**WORK REQUEST**
Reproduce word for word the lines between those holding "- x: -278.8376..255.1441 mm" and "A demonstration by", inclusive, and nothing else from the data below.

────────────────────────────────────────

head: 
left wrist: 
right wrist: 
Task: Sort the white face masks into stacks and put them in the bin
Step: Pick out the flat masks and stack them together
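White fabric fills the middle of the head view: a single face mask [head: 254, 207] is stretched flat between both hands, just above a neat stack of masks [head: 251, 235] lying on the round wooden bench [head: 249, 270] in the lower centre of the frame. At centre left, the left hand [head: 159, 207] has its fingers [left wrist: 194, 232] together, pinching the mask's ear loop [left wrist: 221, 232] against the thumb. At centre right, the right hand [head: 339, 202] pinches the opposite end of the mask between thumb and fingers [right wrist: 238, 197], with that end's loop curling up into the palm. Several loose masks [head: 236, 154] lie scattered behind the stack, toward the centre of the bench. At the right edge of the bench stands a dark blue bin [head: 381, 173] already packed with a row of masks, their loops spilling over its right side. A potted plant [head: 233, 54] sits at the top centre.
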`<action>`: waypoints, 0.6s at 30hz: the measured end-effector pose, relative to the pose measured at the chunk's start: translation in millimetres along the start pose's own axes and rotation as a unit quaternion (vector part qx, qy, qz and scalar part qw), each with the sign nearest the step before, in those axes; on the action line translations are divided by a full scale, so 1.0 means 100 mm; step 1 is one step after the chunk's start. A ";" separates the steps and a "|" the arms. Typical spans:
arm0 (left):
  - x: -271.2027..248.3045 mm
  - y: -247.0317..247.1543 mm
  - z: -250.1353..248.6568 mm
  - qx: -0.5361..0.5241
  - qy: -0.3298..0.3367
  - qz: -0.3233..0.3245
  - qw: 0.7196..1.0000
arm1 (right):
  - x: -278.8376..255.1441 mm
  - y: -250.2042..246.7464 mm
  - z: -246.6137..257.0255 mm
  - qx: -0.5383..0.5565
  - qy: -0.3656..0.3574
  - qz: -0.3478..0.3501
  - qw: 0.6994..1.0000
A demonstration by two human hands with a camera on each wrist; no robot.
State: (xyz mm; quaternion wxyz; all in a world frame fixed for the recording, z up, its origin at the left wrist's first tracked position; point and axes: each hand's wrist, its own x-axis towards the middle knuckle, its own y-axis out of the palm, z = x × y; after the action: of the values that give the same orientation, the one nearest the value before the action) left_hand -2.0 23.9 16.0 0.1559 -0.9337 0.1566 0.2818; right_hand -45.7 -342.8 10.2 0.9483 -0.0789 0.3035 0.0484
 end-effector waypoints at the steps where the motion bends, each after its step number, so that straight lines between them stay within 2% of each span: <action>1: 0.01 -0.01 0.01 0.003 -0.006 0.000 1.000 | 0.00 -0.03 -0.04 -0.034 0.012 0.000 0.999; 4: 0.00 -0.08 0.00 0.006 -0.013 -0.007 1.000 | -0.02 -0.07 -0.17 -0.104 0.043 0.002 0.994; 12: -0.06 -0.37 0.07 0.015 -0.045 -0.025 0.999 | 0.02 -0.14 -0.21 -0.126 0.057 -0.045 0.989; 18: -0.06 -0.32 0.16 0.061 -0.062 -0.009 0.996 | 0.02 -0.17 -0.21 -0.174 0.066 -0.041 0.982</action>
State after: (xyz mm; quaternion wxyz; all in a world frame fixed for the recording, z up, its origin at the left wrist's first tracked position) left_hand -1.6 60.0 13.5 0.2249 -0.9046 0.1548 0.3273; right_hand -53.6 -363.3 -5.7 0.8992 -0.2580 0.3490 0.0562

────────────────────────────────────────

**FINISHED TASK**
  - x: -278.8376..255.1441 mm
  - y: -250.2042..246.7464 mm
  - z: -246.6137..257.0255 mm
  - qx: -0.5383..0.5565
  - qy: -0.3656..0.3574
  - qz: -0.3478..0.3501
  - qw: 0.6994..1.0000
A demonstration by two human hands with a camera on each wrist; no robot.

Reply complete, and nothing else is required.